Work task:
Below is a set of records; restate each one word for word.
____
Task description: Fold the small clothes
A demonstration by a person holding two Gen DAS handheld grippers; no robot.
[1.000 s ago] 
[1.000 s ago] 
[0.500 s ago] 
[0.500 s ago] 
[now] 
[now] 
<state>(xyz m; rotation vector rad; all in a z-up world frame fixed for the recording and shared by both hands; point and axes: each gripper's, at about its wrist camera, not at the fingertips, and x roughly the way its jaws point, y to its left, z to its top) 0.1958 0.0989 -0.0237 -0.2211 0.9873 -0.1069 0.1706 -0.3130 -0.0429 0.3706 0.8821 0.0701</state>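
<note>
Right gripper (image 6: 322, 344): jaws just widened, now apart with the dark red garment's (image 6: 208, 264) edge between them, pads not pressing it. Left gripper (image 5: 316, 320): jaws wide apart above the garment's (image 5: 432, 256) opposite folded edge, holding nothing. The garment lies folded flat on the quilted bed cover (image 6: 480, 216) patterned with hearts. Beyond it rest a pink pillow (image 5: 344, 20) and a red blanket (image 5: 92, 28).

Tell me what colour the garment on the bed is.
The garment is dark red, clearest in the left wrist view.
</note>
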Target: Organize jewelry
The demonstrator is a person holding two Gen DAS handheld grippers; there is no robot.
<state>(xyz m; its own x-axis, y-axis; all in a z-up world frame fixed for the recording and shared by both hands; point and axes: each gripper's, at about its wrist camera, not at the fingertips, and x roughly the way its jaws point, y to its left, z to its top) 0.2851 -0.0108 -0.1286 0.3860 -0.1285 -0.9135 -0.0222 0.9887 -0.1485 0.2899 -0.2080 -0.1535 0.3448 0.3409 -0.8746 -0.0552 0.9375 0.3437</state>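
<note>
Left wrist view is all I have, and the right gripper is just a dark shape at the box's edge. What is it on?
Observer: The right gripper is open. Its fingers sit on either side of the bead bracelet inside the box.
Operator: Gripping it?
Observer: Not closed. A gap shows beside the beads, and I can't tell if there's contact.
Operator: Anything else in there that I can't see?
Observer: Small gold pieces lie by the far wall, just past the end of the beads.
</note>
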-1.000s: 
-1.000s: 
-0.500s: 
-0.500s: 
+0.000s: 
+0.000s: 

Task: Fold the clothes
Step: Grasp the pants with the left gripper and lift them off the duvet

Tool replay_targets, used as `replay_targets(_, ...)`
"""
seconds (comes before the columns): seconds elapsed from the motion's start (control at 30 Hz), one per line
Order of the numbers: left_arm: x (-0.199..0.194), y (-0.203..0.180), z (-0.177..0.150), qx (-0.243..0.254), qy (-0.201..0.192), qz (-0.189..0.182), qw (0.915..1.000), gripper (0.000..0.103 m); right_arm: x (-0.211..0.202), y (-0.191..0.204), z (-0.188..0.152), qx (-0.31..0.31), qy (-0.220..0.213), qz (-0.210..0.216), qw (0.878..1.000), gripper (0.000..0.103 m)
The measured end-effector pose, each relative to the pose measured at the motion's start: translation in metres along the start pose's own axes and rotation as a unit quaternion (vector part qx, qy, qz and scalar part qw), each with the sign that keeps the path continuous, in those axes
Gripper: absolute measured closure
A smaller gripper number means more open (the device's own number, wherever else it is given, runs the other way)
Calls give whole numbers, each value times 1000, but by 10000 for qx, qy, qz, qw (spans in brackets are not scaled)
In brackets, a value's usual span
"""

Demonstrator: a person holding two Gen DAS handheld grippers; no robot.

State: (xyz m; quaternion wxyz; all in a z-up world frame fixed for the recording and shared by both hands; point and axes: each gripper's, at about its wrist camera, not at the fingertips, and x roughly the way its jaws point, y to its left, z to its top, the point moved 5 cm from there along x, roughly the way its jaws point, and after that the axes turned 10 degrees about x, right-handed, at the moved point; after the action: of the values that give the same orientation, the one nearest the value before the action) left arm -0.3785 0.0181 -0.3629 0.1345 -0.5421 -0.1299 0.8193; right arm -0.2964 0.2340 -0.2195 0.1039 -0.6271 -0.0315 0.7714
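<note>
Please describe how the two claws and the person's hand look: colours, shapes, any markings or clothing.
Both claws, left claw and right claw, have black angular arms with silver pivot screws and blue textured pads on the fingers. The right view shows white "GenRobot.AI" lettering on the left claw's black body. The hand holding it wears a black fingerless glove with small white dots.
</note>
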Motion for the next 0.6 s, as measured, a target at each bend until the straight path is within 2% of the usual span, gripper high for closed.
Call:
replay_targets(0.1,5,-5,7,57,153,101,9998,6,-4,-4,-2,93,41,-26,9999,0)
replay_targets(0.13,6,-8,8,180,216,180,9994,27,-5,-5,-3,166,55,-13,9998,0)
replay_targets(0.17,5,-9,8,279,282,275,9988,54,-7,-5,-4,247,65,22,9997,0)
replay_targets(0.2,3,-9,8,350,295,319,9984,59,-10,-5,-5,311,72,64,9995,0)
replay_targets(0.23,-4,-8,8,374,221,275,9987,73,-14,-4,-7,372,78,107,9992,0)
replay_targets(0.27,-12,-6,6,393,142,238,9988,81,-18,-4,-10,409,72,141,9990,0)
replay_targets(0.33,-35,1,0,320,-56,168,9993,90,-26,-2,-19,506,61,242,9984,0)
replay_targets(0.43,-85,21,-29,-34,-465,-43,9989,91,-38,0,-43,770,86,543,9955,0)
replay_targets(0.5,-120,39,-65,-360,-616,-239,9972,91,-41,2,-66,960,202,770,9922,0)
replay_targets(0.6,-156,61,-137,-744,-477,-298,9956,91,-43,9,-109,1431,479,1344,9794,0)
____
Written reply:
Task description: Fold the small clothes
A demonstration by a person holding two Gen DAS handheld grippers; no robot.
[1.000 s ago] 
[1.000 s ago] 
[0.500 s ago] 
[0.500 s ago] 
[now] 
[now] 
<state>(xyz m; rotation vector rad; all in a z-up world frame fixed for the recording and shared by both hands; point and axes: each gripper's, at about its wrist camera, not at the fingertips, and x roughly the way its jaws point, y to its left, z to its top) 0.1958 0.0989 -0.0237 -0.2211 0.9873 -0.1069 0.1706 -0.3130 -0.0429 0.3706 0.8821 0.0701</state>
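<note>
Right gripper (image 6: 322, 344): jaws just widened, now apart with the dark red garment's (image 6: 208, 264) edge between them, pads not pressing it. Left gripper (image 5: 316, 320): jaws wide apart above the garment's (image 5: 432, 256) opposite folded edge, holding nothing. The garment lies folded flat on the quilted bed cover (image 6: 480, 216) patterned with hearts. Beyond it rest a pink pillow (image 5: 344, 20) and a red blanket (image 5: 92, 28).

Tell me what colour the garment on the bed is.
The garment is dark red, clearest in the left wrist view.
</note>
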Target: Organize jewelry
The demonstrator is a person holding two Gen DAS handheld grippers; there is no robot.
<state>(xyz m; its own x-axis, y-axis; all in a z-up world frame fixed for the recording and shared by both hands; point and axes: each gripper's, at about its wrist camera, not at the fingertips, and x roughly the way its jaws point, y to its left, z to its top) 0.2851 -0.0108 -0.1286 0.3860 -0.1285 -0.9135 -0.0222 0.9887 -0.1485 0.2899 -0.2080 -0.1535 0.3448 0.3409 -0.8746 -0.0552 0.9375 0.3437</state>
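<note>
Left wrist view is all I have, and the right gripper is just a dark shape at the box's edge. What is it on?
Observer: The right gripper is open. Its fingers sit on either side of the bead bracelet inside the box.
Operator: Gripping it?
Observer: Not closed. A gap shows beside the beads, and I can't tell if there's contact.
Operator: Anything else in there that I can't see?
Observer: Small gold pieces lie by the far wall, just past the end of the beads.
</note>
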-1.000s: 
-1.000s: 
-0.500s: 
-0.500s: 
+0.000s: 
+0.000s: 

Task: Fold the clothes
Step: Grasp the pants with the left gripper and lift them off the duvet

Tool replay_targets, used as `replay_targets(_, ...)`
"""
seconds (comes before the columns): seconds elapsed from the motion's start (control at 30 Hz), one per line
Order of the numbers: left_arm: x (-0.199..0.194), y (-0.203..0.180), z (-0.177..0.150), qx (-0.243..0.254), qy (-0.201..0.192), qz (-0.189..0.182), qw (0.915..1.000), gripper (0.000..0.103 m); right_arm: x (-0.211..0.202), y (-0.191..0.204), z (-0.188..0.152), qx (-0.31..0.31), qy (-0.220..0.213), qz (-0.210..0.216), qw (0.878..1.000), gripper (0.000..0.103 m)
The measured end-effector pose, each relative to the pose measured at the motion's start: translation in metres along the start pose's own axes and rotation as a unit quaternion (vector part qx, qy, qz and scalar part qw), each with the sign that keeps the path continuous, in those axes
Gripper: absolute measured closure
A smaller gripper number means more open (the device's own number, wherever else it is given, runs the other way)
Calls give whole numbers, each value times 1000, but by 10000 for qx, qy, qz, qw (spans in brackets are not scaled)
In brackets, a value's usual span
"""

Demonstrator: a person holding two Gen DAS handheld grippers; no robot.

State: (xyz m; quaternion wxyz; all in a z-up world frame fixed for the recording and shared by both hands; point and axes: each gripper's, at about its wrist camera, not at the fingertips, and x roughly the way its jaws point, y to its left, z to its top, the point moved 5 cm from there along x, roughly the way its jaws point, and after that the axes turned 10 degrees about x, right-handed, at the moved point; after the action: of the values that give the same orientation, the one nearest the value before the action) left arm -0.3785 0.0181 -0.3629 0.1345 -0.5421 -0.1299 0.8193; right arm -0.2964 0.2340 -0.2195 0.1039 -0.6271 -0.0315 0.7714
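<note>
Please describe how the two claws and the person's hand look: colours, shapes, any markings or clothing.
Both claws, left claw and right claw, have black angular arms with silver pivot screws and blue textured pads on the fingers. The right view shows white "GenRobot.AI" lettering on the left claw's black body. The hand holding it wears a black fingerless glove with small white dots.
</note>
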Motion for the next 0.6 s, as measured, a target at each bend until the straight path is within 2% of the usual span, gripper high for closed.
Call:
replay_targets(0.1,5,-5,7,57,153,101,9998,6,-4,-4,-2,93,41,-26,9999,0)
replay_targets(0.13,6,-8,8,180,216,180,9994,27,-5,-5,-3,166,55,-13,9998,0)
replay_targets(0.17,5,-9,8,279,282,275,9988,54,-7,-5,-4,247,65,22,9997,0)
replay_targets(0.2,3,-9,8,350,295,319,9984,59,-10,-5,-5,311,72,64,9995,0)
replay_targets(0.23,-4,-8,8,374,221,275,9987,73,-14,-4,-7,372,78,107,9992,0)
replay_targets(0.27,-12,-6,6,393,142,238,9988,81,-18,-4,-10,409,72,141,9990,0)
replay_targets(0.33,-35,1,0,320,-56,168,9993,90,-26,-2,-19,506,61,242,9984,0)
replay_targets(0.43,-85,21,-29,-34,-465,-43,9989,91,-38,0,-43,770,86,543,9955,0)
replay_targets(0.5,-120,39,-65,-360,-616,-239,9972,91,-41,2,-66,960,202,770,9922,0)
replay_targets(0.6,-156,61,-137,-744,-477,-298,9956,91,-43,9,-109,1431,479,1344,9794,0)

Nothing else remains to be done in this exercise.